Description of the task -
Repeat only these lines, exactly: the first line of the data, the line containing "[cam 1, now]", and every line between them. Pictures stay out.

Entries supplied -
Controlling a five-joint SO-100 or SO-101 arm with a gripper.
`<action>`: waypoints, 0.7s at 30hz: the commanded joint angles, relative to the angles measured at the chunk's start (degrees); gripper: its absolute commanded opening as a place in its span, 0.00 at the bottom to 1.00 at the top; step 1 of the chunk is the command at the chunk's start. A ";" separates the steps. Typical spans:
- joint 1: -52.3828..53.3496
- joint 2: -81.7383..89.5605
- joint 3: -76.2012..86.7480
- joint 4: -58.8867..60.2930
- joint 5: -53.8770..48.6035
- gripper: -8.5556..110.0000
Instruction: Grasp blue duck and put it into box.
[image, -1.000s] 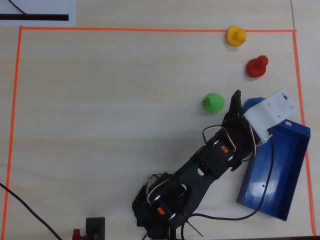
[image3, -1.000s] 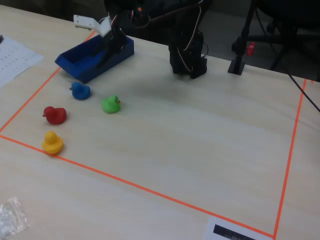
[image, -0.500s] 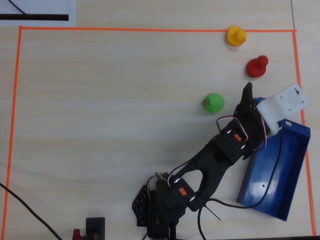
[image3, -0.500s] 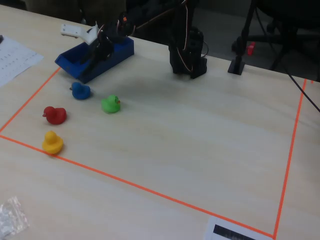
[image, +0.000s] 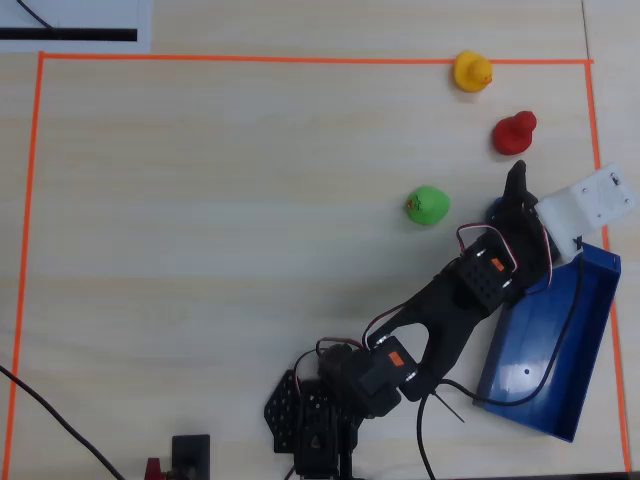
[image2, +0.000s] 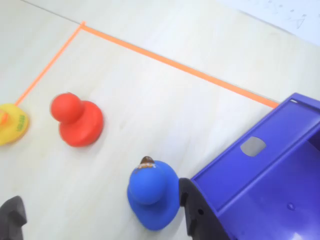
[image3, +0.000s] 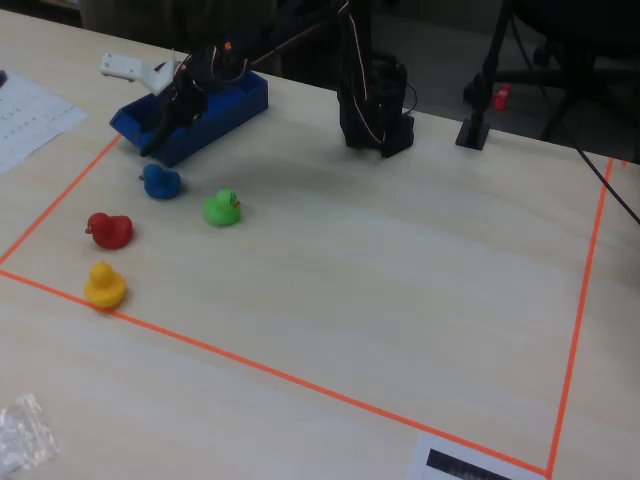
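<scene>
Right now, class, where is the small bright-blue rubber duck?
In the fixed view the blue duck stands on the table at left, outside the dark-blue box, between it and the red duck.

this looks like a robotics lab or office workspace. a pale wood-grain table (image3: 400, 270) carries a rectangle of orange tape (image3: 300, 378) marking off a work area. printed paper sheets (image3: 25, 120) lie at the table's edges, and black cables (image: 50, 420) trail across it. behind the table in the fixed view stand dark shapes, probably office chairs (image3: 560, 40), though that part is too dim to be sure. toy ducks (image3: 105, 285) serve as test pieces.
</scene>
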 joint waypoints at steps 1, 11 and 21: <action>0.26 -0.70 -2.90 -2.64 -0.79 0.42; -0.53 -6.06 -3.43 -5.54 -1.85 0.42; -1.32 -10.55 -5.10 -6.42 -2.37 0.42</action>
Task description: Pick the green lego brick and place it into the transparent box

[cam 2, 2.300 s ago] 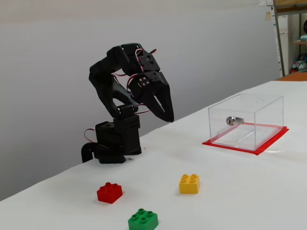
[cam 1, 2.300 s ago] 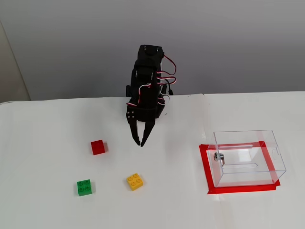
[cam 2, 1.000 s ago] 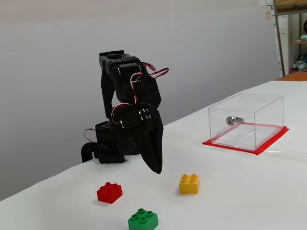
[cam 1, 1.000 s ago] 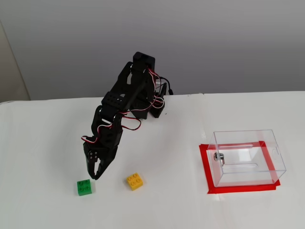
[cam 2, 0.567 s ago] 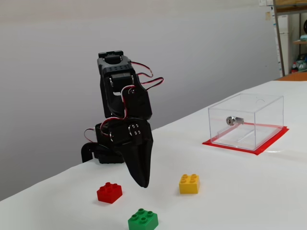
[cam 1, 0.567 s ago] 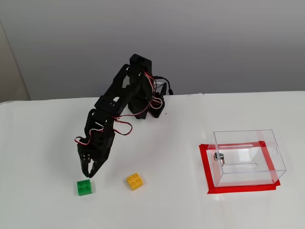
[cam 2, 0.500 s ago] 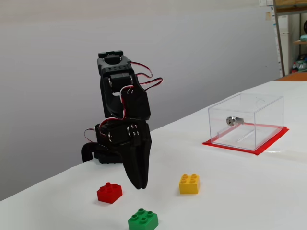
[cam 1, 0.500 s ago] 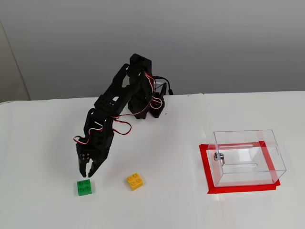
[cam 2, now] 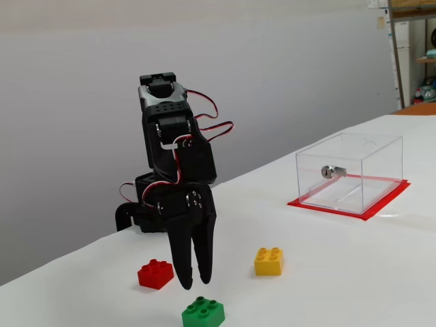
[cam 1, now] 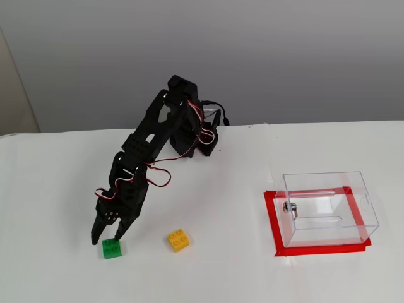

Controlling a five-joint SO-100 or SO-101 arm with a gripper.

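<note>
Fixed views, two of them, show a white bench (cam 1: 57,189) with one black arm reaching down toward the lower left of the frame. In the higher view, the gripper (cam 1: 106,238) points down with its two fingers spread a little and nothing between them. The green lego brick (cam 1: 113,248) sits on the bench right at the fingertips, just below and slightly right of them; I cannot tell whether a finger touches it. In the lower side view, the gripper (cam 2: 194,281) hangs a short way above the green lego brick (cam 2: 203,313), which lies lower in the frame than the tips, so the coming move looks like a short descent. A red brick (cam 2: 156,273) shows left of the gripper in this view only. A yellow brick (cam 1: 179,239) lies further right. The transparent box (cam 1: 328,208) stands well apart at the right, on a red-taped outline (cam 1: 273,221), apparently empty.
</note>
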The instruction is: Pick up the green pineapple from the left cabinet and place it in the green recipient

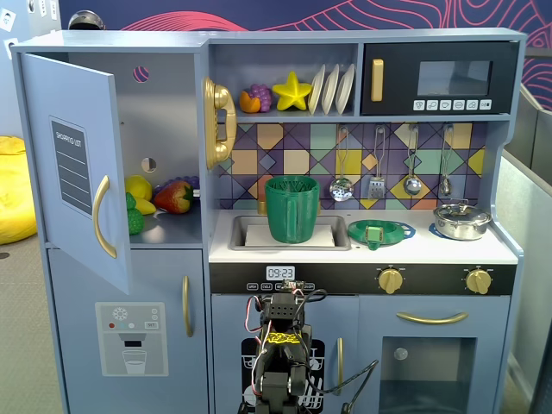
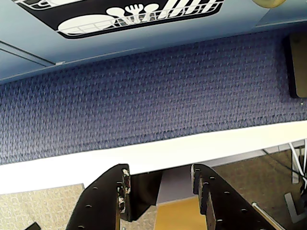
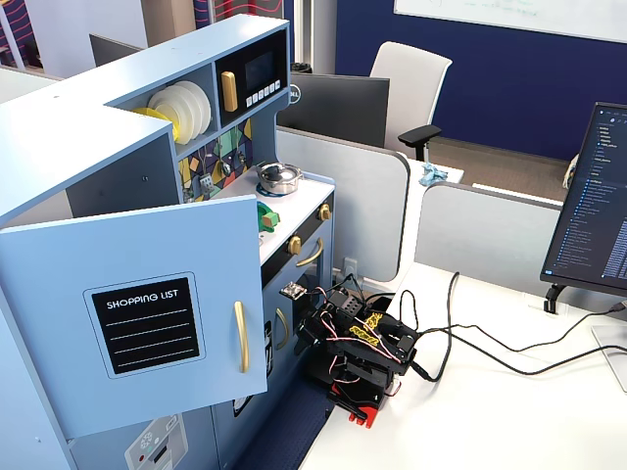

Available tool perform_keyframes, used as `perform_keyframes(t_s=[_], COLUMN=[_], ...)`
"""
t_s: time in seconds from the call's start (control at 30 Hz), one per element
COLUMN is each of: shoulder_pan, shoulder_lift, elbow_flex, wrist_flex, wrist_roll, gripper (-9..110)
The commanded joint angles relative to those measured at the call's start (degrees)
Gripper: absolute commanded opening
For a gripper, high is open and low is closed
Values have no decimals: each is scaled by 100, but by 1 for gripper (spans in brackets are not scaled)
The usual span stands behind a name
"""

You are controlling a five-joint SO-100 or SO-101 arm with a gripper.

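Note:
The left cabinet (image 1: 164, 112) stands with its "shopping list" door (image 1: 73, 164) swung open. Inside, the green pineapple (image 1: 135, 220) lies at the front left of the shelf, partly behind the door edge, beside a yellow lemon (image 1: 140, 186) and a red strawberry (image 1: 175, 197). The ribbed green recipient (image 1: 291, 210) stands upright in the sink. My arm (image 1: 280, 345) is folded low in front of the kitchen, far below both. In the wrist view my gripper (image 2: 160, 172) is open and empty, facing blue carpet and a white edge.
A flat green strainer (image 1: 380, 231) and a metal pot (image 1: 461, 220) sit on the counter right of the sink. The open door (image 3: 137, 323) juts out towards the arm (image 3: 358, 343). Cables (image 3: 470, 343) and a monitor (image 3: 593, 206) are on the white desk.

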Motion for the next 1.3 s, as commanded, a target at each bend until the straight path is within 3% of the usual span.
perform_keyframes(t_s=[0.0, 0.57, 0.77, 0.93, 1.1, 1.27], shoulder_pan=[176, -316, -1644, -2953, -3999, -4491], shoulder_lift=[-35, -35, -615, -1644, -2953, -3779], elbow_flex=[44, 35, -316, -1635, -3516, -4904], wrist_flex=[1011, 976, -1239, -3208, -4148, -4359], wrist_roll=[272, -26, -70, -659, -1011, -1450], gripper=[0, 0, 0, 0, 0, 0])
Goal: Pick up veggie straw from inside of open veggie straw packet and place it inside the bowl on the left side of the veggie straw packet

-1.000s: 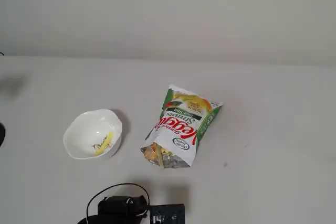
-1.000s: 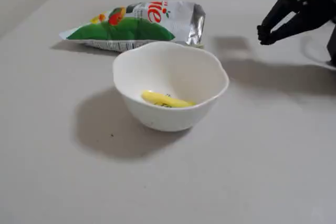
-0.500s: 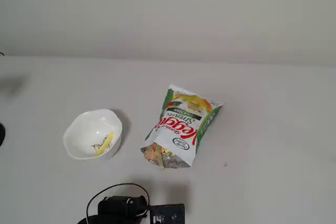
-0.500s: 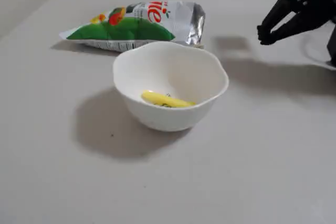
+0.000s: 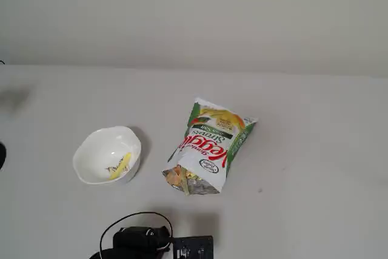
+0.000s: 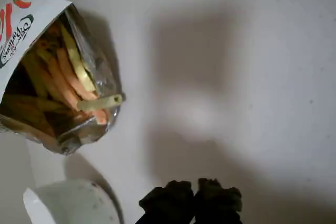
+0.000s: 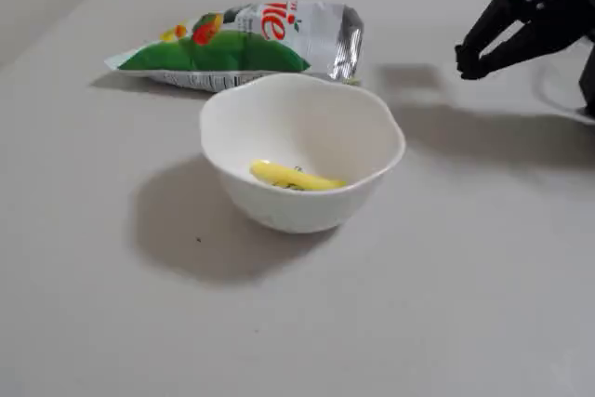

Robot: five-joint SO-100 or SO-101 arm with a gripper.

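- The gripper (image 7: pixel 468 60) is held above the table (image 7: pixel 465 258), well right of the bowl (image 7: pixel 372 151) in a fixed view; its black fingertips are pressed together, empty.
- A pale yellow veggie straw (image 7: pixel 296 177) is seen lying inside the glossy, wavy-rimmed bowl (white ceramic).
- The crinkled veggie straw packet (image 5: pixel 209 147) is laid flat, foil mouth open, tan and orange straws (image 6: pixel 68 82) showing.

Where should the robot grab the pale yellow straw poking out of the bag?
Probably by the free end of the veggie straw that sticks past the veggie straw packet mouth. It lies crosswise over the orange straws, so the tool could come from the open table side and pinch across its thin width.
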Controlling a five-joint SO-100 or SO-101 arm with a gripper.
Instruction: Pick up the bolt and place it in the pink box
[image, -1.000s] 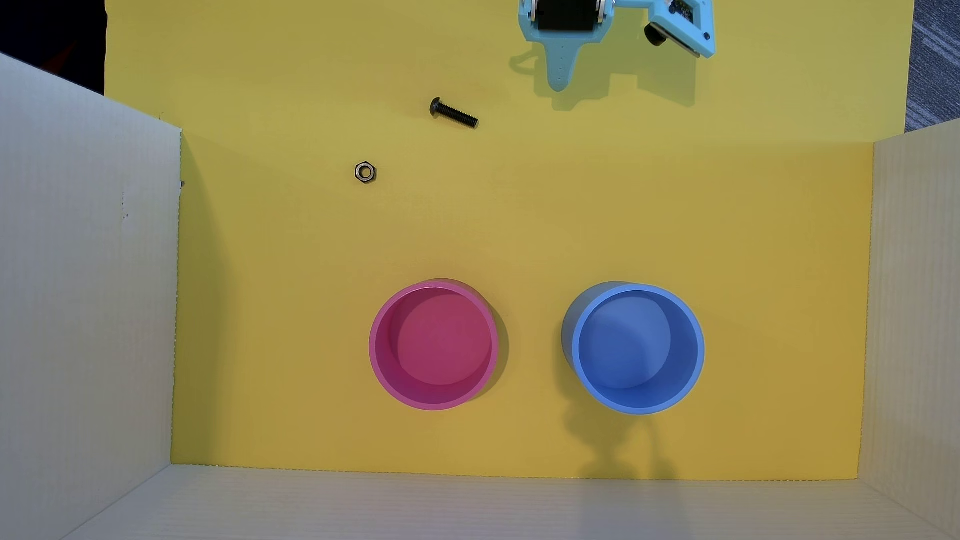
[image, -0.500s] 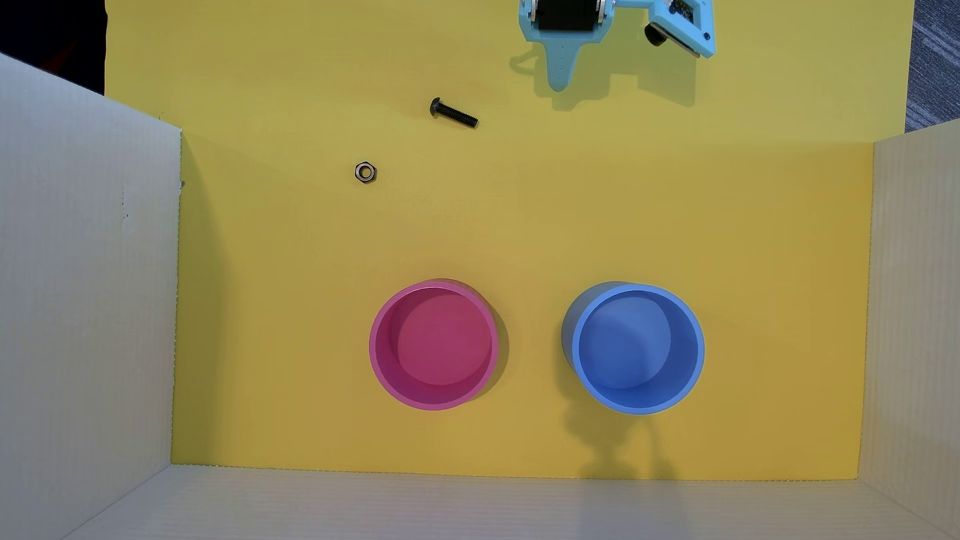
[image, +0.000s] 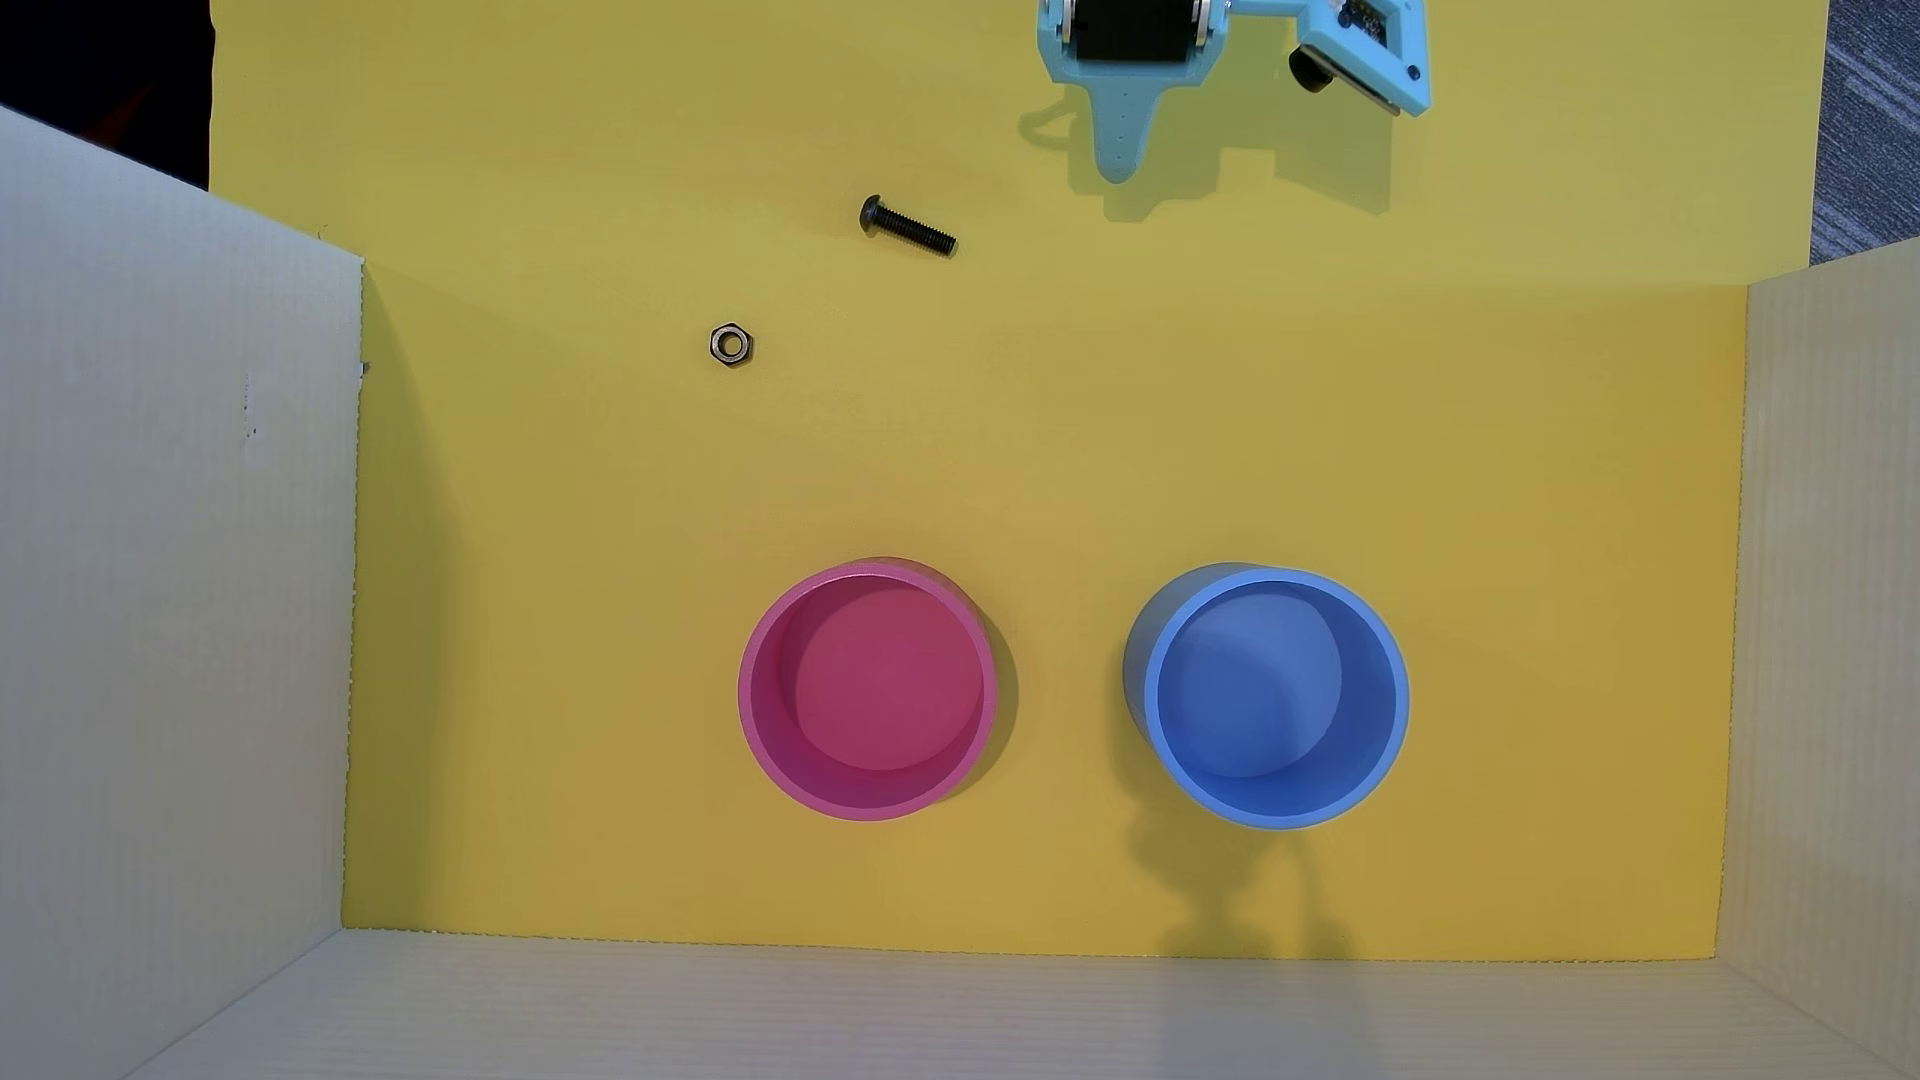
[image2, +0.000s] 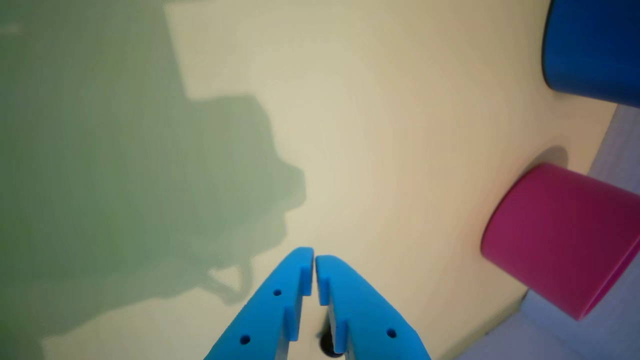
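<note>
In the wrist view the gripper (image2: 314, 259) has its blue jaws pressed together, tips nearly touching, pinching nothing. The bolt (image: 907, 226) lies flat on the yellow mat (image: 1143, 436), left of the gripper in the overhead view (a grey nut (image: 730, 344) sits nearby). The pink box (image: 868, 691) stands well apart, beside the blue container (image: 1273, 696).

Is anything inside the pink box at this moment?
Nothing: in the overhead view the pink box shows only its bare floor. The bolt lies on the yellow mat. The wrist view shows only its outer wall.
</note>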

Result for this task -
Controlling a five-joint SO-100 or SO-101 arm with a gripper.
`<action>`: waypoints, 0.7s at 30hz: the commanded joint angles, relative to the angles measured at the chunk's start (degrees); gripper: its absolute commanded opening as a place in its span, 0.00 at the bottom to 1.00 at the top; step 1 of the chunk is the command at the chunk's start. A ";" separates the steps. Typical spans:
- joint 1: -52.3828..53.3496
- joint 2: -81.7383..89.5605
- joint 3: -76.2012..86.7480
- joint 4: -58.8867..60.2930
- joint 5: -53.8770..48.6035
- gripper: -8.5556..110.0000
Instruction: Grasp blue duck and put it into box.
[image, -1.000s] 
[image3, -1.000s] 
[image, -0.500s] 
[image3, -0.500s] 
[image, +0.000s] 
[image2, +0.000s] 
[image3, +0.000s] 
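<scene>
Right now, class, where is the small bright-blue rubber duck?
In the fixed view the blue duck stands on the table at left, outside the dark-blue box, between it and the red duck.

this looks like a robotics lab or office workspace. a pale wood-grain table (image3: 400, 270) carries a rectangle of orange tape (image3: 300, 378) marking off a work area. printed paper sheets (image3: 25, 120) lie at the table's edges, and black cables (image: 50, 420) trail across it. behind the table in the fixed view stand dark shapes, probably office chairs (image3: 560, 40), though that part is too dim to be sure. toy ducks (image3: 105, 285) serve as test pieces.
</scene>
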 joint waypoints at steps 1, 11 and 21: <action>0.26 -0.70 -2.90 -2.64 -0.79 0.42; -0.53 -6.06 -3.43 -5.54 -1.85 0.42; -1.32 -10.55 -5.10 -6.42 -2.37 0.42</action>
Task description: Pick the green lego brick and place it into the transparent box

[cam 2, 2.300 s ago] 
[cam 1, 2.300 s ago] 
[cam 2, 1.000 s ago] 
[cam 1, 1.000 s ago] 
[cam 2, 0.567 s ago] 
[cam 1, 0.567 s ago] 
[cam 2, 0.500 s ago] 
[cam 1, 0.500 s ago] 
[cam 2, now] 
[cam 1, now] 

The exercise asks for nothing more than this.